What this task involves —
Please give back, exactly as written, only the line containing "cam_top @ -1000" and every line after it until the data below ends.

Data segment —
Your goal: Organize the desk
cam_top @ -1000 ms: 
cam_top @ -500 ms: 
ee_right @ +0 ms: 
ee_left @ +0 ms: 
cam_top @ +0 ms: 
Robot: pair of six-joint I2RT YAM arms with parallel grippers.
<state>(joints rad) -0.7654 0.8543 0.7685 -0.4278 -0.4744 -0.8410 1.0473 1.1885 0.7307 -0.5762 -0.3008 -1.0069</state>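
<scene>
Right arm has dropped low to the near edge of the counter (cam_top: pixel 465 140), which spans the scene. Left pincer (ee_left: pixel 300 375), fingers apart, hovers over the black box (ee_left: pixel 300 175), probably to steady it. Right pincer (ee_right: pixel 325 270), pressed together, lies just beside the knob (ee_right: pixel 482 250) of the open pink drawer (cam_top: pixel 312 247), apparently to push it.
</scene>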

Task response —
cam_top @ -1000 ms: 
cam_top @ -500 ms: 
ee_right @ +0 ms: 
ee_left @ +0 ms: 
cam_top @ +0 ms: 
Robot: pair of six-joint I2RT YAM arms with parallel grippers.
<state>(joints rad) -0.7654 0.8543 0.7685 -0.4278 -0.4744 -0.8410 1.0473 1.1885 0.7307 -0.5762 -0.3008 -1.0069</state>
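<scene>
Right arm has dropped low to the near edge of the counter (cam_top: pixel 465 140), which spans the scene. Left pincer (ee_left: pixel 300 375), fingers apart, hovers over the black box (ee_left: pixel 300 175), probably to steady it. Right pincer (ee_right: pixel 325 270), pressed together, lies just beside the knob (ee_right: pixel 482 250) of the open pink drawer (cam_top: pixel 312 247), apparently to push it.
</scene>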

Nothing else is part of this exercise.